Outside the Grapevine, Texas, venue lay a country that was considerably less sympathetic. Trump’s presidential approval ratings are currently low, and the war with Iran is polling no better, while average gas prices have climbed to the highest levels in four years. In November, his Republican allies will defend their control of Congress as well as state legislatures and governor’s mansions in the midterm elections, where the party in power historically fares poorly. Already, there’s evidence that Democratic voters are ready to pounce: last week their candidate snapped up a Florida state house seat that includes Mar-a-Lago.
The war was, in many ways, front and center at CPAC, largely thanks to heavy attendance by supporters of Iran’s former crown prince Reza Pahlavi. They lined the road to the hotel venue with the flags of Israel, the United States and Iran during the time of the Shah, and delivered rapturous applause when he addressed the convention.
“Donald Trump will not lose”, said 73-year-old Mehrdad Ghafar, who grew up in Iran but fled after the revolution, and appeared at CPAC wearing a cap reading: “Make Iran great again”.
“He has gone through all these kind of wars bigger than this, and he came out successful,” he said.
Older attendees who lacked a personal connection to the country nonetheless backed the military campaign, seeking it as religiously ordained, or at least a score worth settling.
“I love it. It’s biblical,” said 87-year-old Deanna Averett.
“He’s hoping that the good will overpower the bad, and they can have their country like it used to be.”
James Bosler, 65, viewed it as an opportunity to resolve a rivalry that dated back to the 1979-1981 Iran hostage crisis, from which relations between the two countries never recovered.
“It’s become time to do something about it,” he said. “And if you could actually do something and … have better control of the oil, that would be a big, big deal.”
Mark Weaver, 74, shrugged off the economic consequences of the war, which has not only sent up gas prices but caused US stock markets to spend weeks selling off.
“I don’t like it, but it doesn’t scare me a bit,” he said, noting that indices “did the same thing a year ago”.
But the discomfort was pronounced among younger attendees. The Republicans he supports are already at a historical disadvantage in the midterms, said 18-year-old Gary Polakoff, and he predicted the gas price spike would make the trend worse.
“There’s a lot of young people like me who are afraid of a potential draft, potential problems, that might cause prices to increase,” he said.
John Christy, a 19-year-old student, was sympathetic to the plight of Iranians, but wary of the conflict turning into the sort of “forever war” that he opposes and that Trump has long campaigned on avoiding.
“Politicians are always saying we need to go to war to bring these people freedom.
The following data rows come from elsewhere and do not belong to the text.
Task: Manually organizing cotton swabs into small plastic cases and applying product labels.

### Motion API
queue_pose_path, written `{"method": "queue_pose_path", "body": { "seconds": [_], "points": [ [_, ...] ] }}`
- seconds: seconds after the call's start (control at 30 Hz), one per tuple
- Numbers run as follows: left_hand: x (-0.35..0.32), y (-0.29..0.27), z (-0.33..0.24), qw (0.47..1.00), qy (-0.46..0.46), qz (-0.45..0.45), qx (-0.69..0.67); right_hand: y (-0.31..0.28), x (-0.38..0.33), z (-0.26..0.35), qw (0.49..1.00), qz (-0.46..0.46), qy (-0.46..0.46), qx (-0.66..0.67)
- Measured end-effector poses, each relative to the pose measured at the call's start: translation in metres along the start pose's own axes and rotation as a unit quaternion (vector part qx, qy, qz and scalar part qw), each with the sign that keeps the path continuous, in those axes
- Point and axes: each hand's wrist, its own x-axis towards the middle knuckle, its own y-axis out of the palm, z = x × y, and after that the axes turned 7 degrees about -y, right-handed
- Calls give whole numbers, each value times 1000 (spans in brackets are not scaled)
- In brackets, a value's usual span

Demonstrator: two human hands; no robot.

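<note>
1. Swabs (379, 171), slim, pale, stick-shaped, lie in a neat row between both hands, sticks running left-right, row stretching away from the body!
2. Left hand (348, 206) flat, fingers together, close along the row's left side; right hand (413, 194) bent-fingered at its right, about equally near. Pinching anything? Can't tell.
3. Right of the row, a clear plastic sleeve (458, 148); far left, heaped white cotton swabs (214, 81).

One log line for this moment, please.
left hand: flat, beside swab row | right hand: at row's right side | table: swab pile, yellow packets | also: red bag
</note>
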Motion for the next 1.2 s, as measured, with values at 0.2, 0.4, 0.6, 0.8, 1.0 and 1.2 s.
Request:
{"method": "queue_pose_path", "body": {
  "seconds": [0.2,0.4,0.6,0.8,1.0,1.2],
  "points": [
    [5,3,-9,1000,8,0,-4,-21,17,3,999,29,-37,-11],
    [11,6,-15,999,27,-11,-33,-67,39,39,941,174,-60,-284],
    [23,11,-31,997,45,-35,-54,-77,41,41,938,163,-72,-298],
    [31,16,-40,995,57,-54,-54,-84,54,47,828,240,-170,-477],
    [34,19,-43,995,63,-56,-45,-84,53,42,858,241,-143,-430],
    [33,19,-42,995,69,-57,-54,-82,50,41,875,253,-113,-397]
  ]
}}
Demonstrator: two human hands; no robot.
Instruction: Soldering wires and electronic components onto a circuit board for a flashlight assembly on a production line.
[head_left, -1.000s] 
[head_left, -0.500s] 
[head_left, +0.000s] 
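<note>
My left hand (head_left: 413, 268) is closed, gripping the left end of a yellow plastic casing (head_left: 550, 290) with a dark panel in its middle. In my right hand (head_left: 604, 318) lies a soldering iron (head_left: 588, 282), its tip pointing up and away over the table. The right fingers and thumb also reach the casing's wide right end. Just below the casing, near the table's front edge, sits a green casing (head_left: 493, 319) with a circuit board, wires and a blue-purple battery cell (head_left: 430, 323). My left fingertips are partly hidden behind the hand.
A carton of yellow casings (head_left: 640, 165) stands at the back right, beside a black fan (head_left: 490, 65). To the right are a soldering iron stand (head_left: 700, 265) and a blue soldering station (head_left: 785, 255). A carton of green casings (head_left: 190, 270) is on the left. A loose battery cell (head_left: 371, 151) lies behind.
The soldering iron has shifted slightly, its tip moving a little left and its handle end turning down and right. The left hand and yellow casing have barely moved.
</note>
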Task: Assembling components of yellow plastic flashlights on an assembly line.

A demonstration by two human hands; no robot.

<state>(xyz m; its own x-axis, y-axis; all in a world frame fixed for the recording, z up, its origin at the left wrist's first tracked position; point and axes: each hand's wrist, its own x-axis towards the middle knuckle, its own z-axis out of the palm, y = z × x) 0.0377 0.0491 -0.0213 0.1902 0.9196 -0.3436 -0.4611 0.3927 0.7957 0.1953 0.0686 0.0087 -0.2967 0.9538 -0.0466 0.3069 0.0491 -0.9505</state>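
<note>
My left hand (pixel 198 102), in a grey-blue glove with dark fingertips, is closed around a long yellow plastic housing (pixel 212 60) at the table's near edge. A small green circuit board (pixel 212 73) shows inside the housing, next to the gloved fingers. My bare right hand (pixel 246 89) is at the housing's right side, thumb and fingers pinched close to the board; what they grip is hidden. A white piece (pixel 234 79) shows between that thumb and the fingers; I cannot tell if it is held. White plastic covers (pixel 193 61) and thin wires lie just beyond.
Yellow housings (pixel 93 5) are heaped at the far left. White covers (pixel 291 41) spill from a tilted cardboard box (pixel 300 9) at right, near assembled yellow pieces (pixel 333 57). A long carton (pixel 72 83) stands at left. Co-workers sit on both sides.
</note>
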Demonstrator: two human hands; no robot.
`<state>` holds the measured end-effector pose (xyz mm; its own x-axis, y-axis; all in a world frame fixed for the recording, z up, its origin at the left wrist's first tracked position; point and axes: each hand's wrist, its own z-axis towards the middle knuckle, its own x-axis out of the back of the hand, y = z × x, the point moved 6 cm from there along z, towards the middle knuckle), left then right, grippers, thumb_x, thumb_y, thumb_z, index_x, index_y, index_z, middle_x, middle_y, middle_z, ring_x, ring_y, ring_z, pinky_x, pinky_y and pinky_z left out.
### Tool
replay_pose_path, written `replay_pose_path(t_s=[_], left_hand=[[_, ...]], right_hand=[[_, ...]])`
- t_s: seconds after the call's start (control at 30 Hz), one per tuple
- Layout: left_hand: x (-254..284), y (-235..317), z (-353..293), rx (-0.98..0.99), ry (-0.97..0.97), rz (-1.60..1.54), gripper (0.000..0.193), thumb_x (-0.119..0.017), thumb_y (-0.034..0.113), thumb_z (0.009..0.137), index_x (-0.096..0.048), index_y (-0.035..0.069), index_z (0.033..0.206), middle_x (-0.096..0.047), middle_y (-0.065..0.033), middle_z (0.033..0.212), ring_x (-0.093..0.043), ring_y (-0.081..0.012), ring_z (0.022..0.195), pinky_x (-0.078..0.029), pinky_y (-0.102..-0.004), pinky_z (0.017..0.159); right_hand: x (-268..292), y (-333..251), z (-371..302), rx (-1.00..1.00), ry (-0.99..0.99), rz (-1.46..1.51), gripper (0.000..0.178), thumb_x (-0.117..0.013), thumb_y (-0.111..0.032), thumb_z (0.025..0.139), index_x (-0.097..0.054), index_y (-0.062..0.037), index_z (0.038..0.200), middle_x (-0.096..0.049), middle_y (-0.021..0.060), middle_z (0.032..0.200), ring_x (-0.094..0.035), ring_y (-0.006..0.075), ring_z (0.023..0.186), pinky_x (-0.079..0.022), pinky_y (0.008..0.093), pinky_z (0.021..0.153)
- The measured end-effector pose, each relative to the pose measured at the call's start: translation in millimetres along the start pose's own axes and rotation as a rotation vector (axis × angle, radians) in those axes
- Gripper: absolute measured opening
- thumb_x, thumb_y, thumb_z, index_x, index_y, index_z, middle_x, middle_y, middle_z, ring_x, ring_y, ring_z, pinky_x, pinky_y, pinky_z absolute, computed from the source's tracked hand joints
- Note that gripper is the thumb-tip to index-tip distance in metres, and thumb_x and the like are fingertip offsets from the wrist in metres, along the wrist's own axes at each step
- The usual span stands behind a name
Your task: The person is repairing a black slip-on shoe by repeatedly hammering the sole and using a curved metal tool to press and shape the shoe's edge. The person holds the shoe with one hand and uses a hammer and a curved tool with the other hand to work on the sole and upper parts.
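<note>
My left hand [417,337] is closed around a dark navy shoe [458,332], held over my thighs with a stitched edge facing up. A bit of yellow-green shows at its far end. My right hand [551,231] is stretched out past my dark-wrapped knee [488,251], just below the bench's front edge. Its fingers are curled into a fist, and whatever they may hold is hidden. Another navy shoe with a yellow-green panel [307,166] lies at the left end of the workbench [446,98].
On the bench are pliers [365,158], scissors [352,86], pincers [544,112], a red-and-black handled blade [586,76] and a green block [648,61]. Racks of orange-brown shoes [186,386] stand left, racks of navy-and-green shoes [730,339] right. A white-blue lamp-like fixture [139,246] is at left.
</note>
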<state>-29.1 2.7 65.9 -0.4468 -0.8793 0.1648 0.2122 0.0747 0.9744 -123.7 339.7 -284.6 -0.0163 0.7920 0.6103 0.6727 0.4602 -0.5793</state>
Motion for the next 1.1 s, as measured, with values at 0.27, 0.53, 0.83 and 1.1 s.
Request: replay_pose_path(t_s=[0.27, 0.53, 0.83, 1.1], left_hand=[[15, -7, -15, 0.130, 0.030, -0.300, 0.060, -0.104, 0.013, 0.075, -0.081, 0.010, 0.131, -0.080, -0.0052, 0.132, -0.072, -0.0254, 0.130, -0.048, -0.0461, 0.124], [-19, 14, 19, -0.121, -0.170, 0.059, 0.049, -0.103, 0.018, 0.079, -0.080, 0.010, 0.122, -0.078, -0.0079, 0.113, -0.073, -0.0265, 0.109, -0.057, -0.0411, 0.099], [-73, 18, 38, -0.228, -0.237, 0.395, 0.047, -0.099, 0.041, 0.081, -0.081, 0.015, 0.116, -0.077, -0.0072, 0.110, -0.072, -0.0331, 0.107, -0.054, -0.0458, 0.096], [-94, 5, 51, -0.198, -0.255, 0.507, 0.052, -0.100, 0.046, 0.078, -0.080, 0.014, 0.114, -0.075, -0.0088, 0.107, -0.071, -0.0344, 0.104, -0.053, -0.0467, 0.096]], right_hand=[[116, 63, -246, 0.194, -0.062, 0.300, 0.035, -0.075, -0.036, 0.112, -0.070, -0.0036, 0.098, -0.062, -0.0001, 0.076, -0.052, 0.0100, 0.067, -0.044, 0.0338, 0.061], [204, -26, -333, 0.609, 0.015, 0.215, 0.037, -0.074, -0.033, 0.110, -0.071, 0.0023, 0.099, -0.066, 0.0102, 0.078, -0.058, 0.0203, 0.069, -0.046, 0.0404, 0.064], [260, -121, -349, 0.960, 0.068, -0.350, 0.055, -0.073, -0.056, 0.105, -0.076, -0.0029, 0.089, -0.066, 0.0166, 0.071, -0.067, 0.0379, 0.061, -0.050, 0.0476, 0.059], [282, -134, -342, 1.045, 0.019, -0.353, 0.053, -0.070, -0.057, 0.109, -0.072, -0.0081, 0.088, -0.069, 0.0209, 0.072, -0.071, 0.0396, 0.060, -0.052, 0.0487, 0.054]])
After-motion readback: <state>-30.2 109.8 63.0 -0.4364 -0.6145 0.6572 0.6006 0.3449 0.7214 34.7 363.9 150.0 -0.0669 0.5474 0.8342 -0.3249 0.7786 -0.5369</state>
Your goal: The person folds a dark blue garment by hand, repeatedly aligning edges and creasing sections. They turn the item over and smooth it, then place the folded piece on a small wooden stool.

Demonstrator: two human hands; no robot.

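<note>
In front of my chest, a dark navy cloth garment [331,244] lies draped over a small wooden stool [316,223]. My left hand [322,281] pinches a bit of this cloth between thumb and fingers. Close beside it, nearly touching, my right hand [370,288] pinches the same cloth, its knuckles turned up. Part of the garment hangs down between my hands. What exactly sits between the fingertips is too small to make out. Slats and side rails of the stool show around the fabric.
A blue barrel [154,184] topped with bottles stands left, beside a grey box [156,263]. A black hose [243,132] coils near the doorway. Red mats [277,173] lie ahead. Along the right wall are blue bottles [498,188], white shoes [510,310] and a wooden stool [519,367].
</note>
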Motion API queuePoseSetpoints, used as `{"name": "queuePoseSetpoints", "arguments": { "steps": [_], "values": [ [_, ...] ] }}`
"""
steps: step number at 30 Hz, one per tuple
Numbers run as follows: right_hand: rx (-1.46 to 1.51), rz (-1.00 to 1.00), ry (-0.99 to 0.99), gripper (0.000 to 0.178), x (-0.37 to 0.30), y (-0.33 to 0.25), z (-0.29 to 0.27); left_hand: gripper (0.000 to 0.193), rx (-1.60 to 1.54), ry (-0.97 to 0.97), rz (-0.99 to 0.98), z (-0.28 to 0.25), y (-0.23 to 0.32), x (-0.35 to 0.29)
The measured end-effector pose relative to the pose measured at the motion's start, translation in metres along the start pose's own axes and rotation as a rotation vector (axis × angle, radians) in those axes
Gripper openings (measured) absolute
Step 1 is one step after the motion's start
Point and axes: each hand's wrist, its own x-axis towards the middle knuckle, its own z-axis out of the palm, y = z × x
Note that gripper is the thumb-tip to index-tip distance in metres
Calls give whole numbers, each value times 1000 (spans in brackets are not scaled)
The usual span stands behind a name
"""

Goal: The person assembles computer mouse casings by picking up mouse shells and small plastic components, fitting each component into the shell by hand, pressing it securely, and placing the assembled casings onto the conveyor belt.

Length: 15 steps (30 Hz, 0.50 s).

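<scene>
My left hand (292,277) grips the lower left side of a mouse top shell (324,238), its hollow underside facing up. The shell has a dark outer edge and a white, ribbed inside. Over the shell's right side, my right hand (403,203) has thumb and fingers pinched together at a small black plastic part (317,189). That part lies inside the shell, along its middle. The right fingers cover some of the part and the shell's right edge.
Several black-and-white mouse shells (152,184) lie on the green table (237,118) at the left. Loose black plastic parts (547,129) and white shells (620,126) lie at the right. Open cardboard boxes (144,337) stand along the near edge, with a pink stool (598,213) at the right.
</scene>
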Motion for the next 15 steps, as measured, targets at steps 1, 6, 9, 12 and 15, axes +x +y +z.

Obviously, I’m an American, I support freedom. But, you know, fighting for freedom in foreign countries seems like a devilish deal,” he said.
“God bless the people of Iran. I’ve seen some of them walking around here, they seem like great people. But I categorically cannot support anything that doesn’t put America first.”
After listening to the back and forth between Prince and Redman, Stephan Norquist, 21, found the former Blackwater CEO to have the more convincing argument.
“Just getting your foot in the door doesn’t necessarily mean you should want to go all the way. You shouldn’t commit on a bad idea,” he said.
Lisa Musket, 60, was surprised that the president she had supported had embroiled the country in a war against the longtime US nemesis. But she had trusted him before, and now would trust him again to see the country through it.
“I don’t want to see any more wars, and it’s kind of what we voted for,” she said. “But now we’re in a war, and I know Trump will do the right thing.”